Tomatoes will stand out in a salad or when eaten solo, but the premium someone pays for a luxury tomato is wasted when it's cut up and incorporated into a dish with ten other items.

Local foods suffer from seasonal availability

Because the tomato is the unofficial mascot of the locavore movement, I did the math to see what fraction of the year they can actually get fresh, natural tomatoes here in Maine. The answer is a mere one-quarter of the year.

Growing season in Maine is from May to early October, or about five months. The plants take a minimum of 58 days to produce edible fruit, so the edible season is down to just over three months.

This season can be extended using heated greenhouses, but this compromises the philosophy that people should only eat where food can be grown outside as nature intended.
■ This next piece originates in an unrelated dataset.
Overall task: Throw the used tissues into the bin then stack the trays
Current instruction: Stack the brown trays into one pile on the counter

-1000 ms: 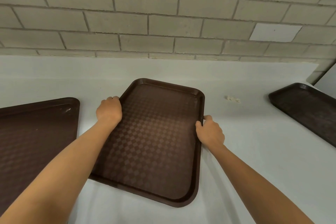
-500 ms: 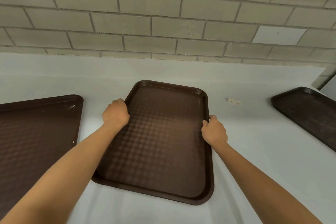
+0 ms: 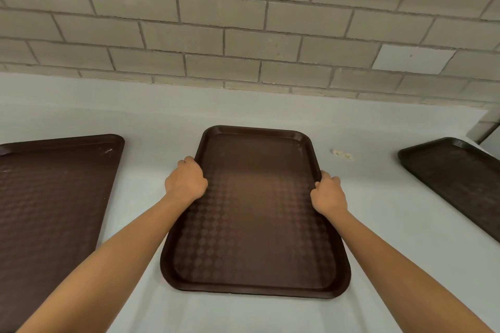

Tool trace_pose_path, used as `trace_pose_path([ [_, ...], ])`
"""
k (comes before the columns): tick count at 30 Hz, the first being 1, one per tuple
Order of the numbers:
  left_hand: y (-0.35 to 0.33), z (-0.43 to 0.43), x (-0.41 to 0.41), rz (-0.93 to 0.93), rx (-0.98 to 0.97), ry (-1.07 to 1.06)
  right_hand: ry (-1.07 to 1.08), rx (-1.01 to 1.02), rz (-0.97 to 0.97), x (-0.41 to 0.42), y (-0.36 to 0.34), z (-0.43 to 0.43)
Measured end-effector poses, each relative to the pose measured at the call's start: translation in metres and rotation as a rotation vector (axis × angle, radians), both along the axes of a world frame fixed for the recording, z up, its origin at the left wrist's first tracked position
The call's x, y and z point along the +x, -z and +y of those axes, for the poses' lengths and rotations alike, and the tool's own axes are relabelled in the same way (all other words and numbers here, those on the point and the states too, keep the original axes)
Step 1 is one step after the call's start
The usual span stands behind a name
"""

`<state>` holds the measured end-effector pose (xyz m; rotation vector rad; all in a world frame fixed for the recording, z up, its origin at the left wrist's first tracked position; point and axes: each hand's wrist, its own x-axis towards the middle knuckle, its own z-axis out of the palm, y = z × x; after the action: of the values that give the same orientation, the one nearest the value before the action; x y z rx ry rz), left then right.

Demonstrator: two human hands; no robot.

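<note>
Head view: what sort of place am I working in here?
Probably a cafeteria or canteen clearing station. Matching brown serving trays are spread along a plain white counter: the middle tray, gripped by left hand and right hand, plus a left tray and right tray. Behind is a bare block wall.

Left hand [image 3: 186, 182] and right hand [image 3: 328, 194] each grip a long edge of the middle brown tray [image 3: 254, 224], fingers curled round the rim, on the white counter [image 3: 378, 224]. Left tray [image 3: 51, 197] and right tray [image 3: 457, 178] lie flat, well apart from it. Small white scraps [image 3: 342, 154] sit between middle and right trays; block wall [image 3: 243, 21] behind.
</note>
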<state>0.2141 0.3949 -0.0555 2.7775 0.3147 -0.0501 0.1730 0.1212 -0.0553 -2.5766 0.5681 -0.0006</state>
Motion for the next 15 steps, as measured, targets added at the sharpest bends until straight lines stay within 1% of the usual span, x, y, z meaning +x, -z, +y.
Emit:
trace_pose_path([
  [15,0.0012,-0.0086,-0.0099,-0.052,0.038,-0.017,0.020,0.009,-0.032,-0.0026,0.0104,-0.0048],
])
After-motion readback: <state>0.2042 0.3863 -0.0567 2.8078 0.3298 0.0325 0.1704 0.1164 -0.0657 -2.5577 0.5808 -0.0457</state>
It's also damaging to the environment to spend energy heating plants when they can be grown in other parts of the world outside year round.

The solution for committed locavores is to preserve the tomatoes for the rest of the year.

It's rather odd to realize that the relentless example local food activists always turn to in the tomato is such a brief phenomena out of the year. This one-quarter of the year figure assumes locavores will be picking tomatoes out of their gardens each week. In practise, its much less because tomatoes lose most of their flavor a few hours after they are picked, according to a Science Wire article:

Once a fully ripened tomato is picked, its flavor deteriorates quickly. There are more than four hundred compounds, aromatic as well as flavorful, in the fruit. They all act in concert to let you know you are eating a tomato rather than a turnip. After the fruit is picked, these compounds rapidly deteriorate. Just two hours off the vine, a tomato has lost some of the factors that make it taste so good. The flavor also suffers if a ripe tomato is kept for more than a few hours in a refrigerator.
Most farmers' markets are open once a week, so assuming those tomatoes are picked right before they are sold, those localvores only get the benefit of fresh tomatoes once a week during the growing season, or about 14 days out of the year.

So while I admit there are some taste preferences to be found in heirloom tomatoes, the same can be said for a $90 box of chocolates. It's up to the consumer to decide if the taste is worth paying for.